As I have noted, when you’ve repeatedly emphasised “shut up and multiply”, tacking “btw don’t do anything weird” on the end strikes me as susceptible to your readers not heeding it, particularly when they really need to. If arithmetical utilitarianism works so well, it would work in weird territory.
Caplan does have a cultural point on the Soviet Union example. OTOH, it does seem a bit “no true utilitarian”.
If arithmetical utilitarianism works so well, it would work in weird territory.
Note the bank robbery thread below. Someone claims that “the utilitarian math” shows that robbing banks and donating to charity would have the best consequences. But they don’t do any math or look up basic statistics to do a Fermi calculation. A few minutes of effort shows that bank robbery actually pays much worse than working as a bank teller over the course of a career (including jail time, etc).
In Giving What We Can there are several people who donate half their income (or all income above a Western middle class standard of living) to highly efficient charities helping people in the developing world. They expect to donate millions of dollars over their careers, and to have large effects on others through their examples and reputations, both as individuals and via their impact on organizations like Giving What We Can. They do try to actually work things out, and basic calculations easily show that running around stealing organs or robbing banks would have terrible consequences, thanks to strong empirical regularities:
Crime mostly doesn’t pay. Bank robbers, drug dealers, and the like make less than legitimate careers. They also spend a big chunk of time imprisoned, and ruin their employability for the future. Very talented people who might do better than the average criminal can instead go to Wall Street or Silicon Valley and make far more.

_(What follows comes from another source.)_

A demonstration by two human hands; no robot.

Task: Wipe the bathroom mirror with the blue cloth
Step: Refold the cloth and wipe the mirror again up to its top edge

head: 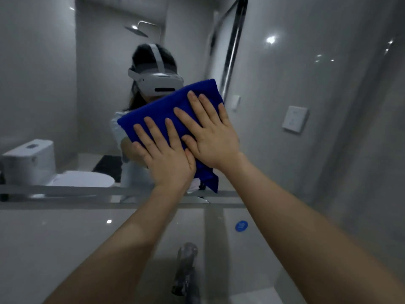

Enormous amounts of good can be done through a normal legitimate career. Committing violent crime, or other hated acts close off such opportunities very rapidly.
Really dedicated do-gooders hope to have most of their influence through example, encouraging others to do good. Becoming a hated criminal, and associating their ethical views with such, should be expected to have huge negative effects by staunching the flow of do-gooders to exploit the vast legitimate opportunities to help people.
If some criminal scheme looks easy and low-risk, consider that law enforcement uses many techniques which are not made public, and are very hard for a lone individual to learn. There are honey-pots, confederates, and so forth. In the market for nuclear materials, most of the buyers and sellers are law enforcement agents trying to capture any real criminal participants. In North America terrorist cells are now regularly infiltrated long before they act, with government informants insinuated into the cell, phone and internet activities monitored, etc.
It is hard to keep a crime secret over time. People feel terrible guilt, and often are caught after they confess to others. In the medium term there is some chance of more effective neuroscience-based lie detectors, which goes still higher long-term.
The broader society, over time, could punish utilitarian villainy by reducing its support for the things utilitarians seek as they are associated with villains, or even by producing utilitarian evils. If animal rights terrorists tried to kill off humanity, it might lead to angry people eating more meat or creating anti-utilitronium (by the terrorists’ standards, not so much the broader society, focused on animals, say) in anger. The 9/11 attacks were not good for Osama bin Laden’s ambitions of ruling Saudi Arabia.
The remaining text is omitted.